- Task details:
Repeat exactly, please, the opening lines of the data below, through and including the line where "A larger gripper" sits.

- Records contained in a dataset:

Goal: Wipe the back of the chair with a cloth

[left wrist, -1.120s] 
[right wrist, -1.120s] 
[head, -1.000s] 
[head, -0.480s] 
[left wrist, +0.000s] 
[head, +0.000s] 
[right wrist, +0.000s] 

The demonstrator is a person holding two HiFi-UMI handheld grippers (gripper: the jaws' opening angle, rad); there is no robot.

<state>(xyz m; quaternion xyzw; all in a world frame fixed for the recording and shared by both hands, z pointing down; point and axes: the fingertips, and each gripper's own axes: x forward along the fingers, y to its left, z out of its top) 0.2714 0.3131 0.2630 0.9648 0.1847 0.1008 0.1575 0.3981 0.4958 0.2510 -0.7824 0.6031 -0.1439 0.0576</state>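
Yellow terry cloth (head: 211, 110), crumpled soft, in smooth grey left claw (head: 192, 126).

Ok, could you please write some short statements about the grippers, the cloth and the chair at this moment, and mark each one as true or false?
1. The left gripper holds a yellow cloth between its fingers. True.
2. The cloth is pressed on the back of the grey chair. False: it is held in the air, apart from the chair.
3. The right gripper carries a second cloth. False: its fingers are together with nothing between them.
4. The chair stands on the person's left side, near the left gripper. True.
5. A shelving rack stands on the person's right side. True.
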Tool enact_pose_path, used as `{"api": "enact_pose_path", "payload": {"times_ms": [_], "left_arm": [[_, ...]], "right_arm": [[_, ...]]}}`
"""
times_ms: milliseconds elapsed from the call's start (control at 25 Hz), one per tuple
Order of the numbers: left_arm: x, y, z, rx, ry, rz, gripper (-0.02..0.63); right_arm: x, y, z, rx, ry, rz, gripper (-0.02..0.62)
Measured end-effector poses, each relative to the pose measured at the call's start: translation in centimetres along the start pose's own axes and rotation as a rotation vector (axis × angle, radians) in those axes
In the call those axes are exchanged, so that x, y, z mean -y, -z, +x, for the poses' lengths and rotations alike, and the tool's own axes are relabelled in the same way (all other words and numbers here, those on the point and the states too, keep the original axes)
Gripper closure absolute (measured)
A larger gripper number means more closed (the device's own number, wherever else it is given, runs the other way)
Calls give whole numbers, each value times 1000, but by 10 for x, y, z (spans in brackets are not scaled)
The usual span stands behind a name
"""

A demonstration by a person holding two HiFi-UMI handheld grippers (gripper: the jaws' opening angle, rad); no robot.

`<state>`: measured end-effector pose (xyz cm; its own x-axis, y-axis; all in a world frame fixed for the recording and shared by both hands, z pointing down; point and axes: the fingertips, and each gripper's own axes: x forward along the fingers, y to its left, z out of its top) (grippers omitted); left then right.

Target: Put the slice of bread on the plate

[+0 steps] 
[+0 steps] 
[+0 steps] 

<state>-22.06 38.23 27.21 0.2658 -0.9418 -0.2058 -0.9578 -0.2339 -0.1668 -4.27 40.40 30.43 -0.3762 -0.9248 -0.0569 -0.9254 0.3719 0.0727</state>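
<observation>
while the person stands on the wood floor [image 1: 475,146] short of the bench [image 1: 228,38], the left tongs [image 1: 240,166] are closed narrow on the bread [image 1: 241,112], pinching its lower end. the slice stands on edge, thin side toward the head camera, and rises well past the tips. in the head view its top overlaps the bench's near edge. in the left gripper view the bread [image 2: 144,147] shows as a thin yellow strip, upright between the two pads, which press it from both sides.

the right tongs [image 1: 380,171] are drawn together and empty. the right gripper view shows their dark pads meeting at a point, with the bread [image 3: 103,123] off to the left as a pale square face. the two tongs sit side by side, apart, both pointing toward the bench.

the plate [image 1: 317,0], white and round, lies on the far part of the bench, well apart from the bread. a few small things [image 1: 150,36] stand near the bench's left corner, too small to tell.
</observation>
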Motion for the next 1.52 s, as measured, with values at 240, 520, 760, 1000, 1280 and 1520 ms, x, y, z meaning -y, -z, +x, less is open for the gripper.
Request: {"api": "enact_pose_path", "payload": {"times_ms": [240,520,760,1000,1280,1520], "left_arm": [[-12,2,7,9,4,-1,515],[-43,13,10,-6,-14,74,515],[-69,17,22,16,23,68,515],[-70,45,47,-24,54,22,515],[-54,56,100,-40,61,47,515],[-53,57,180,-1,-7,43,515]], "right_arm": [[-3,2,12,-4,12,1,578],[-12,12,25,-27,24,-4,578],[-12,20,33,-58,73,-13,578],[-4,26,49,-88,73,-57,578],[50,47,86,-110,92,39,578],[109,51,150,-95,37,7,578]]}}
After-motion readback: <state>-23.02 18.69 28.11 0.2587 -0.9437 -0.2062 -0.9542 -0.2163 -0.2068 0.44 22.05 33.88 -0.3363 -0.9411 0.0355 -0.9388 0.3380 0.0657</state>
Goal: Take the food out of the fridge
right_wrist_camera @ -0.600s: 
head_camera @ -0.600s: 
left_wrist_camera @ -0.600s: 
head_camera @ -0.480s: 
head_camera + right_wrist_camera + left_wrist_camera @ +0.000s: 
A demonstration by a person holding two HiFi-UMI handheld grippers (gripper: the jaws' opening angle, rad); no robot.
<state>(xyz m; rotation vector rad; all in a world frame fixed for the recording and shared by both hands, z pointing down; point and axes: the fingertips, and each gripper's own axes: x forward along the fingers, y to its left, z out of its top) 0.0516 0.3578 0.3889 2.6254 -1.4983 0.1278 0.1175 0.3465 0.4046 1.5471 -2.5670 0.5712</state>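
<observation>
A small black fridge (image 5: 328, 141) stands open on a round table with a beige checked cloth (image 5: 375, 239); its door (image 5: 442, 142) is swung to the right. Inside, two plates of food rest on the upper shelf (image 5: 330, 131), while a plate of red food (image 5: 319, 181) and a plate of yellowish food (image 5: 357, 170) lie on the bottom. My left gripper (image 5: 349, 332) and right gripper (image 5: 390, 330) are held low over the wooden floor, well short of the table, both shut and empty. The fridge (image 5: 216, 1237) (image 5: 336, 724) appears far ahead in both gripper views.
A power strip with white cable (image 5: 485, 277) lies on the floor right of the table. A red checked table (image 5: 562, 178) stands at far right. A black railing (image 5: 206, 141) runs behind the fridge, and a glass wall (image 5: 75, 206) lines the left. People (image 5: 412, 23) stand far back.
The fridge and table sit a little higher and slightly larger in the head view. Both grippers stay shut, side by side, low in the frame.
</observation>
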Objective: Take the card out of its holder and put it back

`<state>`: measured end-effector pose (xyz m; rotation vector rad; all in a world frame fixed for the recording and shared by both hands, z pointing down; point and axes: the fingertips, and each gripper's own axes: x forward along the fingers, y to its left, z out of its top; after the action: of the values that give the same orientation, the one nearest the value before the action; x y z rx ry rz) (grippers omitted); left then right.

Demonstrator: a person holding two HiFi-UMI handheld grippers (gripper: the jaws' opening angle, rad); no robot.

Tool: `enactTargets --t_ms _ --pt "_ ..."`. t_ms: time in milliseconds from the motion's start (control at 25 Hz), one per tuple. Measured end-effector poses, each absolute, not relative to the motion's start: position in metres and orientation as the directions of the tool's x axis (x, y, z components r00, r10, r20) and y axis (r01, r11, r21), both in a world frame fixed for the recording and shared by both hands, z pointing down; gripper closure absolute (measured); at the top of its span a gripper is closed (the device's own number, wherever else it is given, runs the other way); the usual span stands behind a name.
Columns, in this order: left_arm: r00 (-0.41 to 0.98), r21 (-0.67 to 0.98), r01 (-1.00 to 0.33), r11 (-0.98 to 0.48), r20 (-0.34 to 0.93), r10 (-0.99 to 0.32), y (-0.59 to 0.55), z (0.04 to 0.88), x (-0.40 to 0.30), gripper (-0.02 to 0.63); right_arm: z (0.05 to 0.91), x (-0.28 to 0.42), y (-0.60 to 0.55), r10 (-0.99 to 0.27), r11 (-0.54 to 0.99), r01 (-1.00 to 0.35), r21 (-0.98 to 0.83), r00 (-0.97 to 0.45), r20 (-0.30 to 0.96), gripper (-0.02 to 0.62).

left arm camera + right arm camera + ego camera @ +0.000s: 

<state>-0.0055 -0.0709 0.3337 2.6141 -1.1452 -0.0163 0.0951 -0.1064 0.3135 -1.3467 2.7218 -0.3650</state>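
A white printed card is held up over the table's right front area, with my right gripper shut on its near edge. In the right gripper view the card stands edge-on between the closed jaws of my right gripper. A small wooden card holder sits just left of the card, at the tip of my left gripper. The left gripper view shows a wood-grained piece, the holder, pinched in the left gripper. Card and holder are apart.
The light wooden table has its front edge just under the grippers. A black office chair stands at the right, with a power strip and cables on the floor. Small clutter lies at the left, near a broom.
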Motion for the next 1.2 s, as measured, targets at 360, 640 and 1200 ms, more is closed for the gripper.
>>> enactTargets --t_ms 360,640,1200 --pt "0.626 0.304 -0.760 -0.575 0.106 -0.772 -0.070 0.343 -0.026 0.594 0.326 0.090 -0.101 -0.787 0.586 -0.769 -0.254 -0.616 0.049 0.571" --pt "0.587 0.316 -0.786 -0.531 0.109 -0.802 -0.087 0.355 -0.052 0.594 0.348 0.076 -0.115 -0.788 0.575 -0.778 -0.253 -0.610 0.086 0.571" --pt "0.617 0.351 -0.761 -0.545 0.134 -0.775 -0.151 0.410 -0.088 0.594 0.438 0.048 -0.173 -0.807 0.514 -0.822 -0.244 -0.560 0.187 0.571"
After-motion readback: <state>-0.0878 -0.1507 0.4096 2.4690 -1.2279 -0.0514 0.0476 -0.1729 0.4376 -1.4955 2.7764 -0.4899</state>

- Output of the task:
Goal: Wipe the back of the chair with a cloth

[left wrist, -1.120s] 
[right wrist, -1.120s] 
[head, -1.000s] 
[head, -0.480s] 
[left wrist, +0.000s] 
[head, +0.000s] 
[right wrist, +0.000s] 

The demonstrator is a person holding two HiFi-UMI handheld grippers (gripper: the jaws' opening angle, rad); there is no robot.

<state>(xyz m; quaternion xyzw; all in a world frame fixed for the recording and shared by both hands, z pointing down; point and axes: the fingertips, and each gripper's own axes: x forward along the fingers, y to its left, z out of its top) 0.2714 0.3131 0.2630 0.9648 0.1847 0.1008 0.1575 0.3981 0.4958 0.2510 -0.7824 0.6031 -0.1439 0.0576</state>
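Yellow terry cloth (head: 211, 110), crumpled soft, in smooth grey left claw (head: 192, 126).

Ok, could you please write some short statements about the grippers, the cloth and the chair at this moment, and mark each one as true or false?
1. The left gripper holds a yellow cloth between its fingers. True.
2. The cloth is pressed on the back of the grey chair. False: it is held in the air, apart from the chair.
3. The right gripper carries a second cloth. False: its fingers are together with nothing between them.
4. The chair stands on the person's left side, near the left gripper. True.
5. A shelving rack stands on the person's right side. True.
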Tool enact_pose_path, used as `{"api": "enact_pose_path", "payload": {"times_ms": [_], "left_arm": [[_, ...]], "right_arm": [[_, ...]]}}`
"""
times_ms: milliseconds elapsed from the call's start (control at 25 Hz), one per tuple
Order of the numbers: left_arm: x, y, z, rx, ry, rz, gripper (-0.02..0.63); right_arm: x, y, z, rx, ry, rz, gripper (-0.02..0.62)
Measured end-effector poses, each relative to the pose measured at the call's start: translation in centimetres along the start pose's own axes and rotation as a rotation vector (axis × angle, radians) in those axes
In the call those axes are exchanged, so that x, y, z mean -y, -z, +x, for the poses' lengths and rotations alike, and the tool's own axes are relabelled in the same way (all other words and numbers here, those on the point and the states too, keep the original axes)
Gripper closure absolute (measured)
A larger gripper number means more closed (the device's own number, wherever else it is given, runs the other way)

For this exercise, nothing more remains to be done.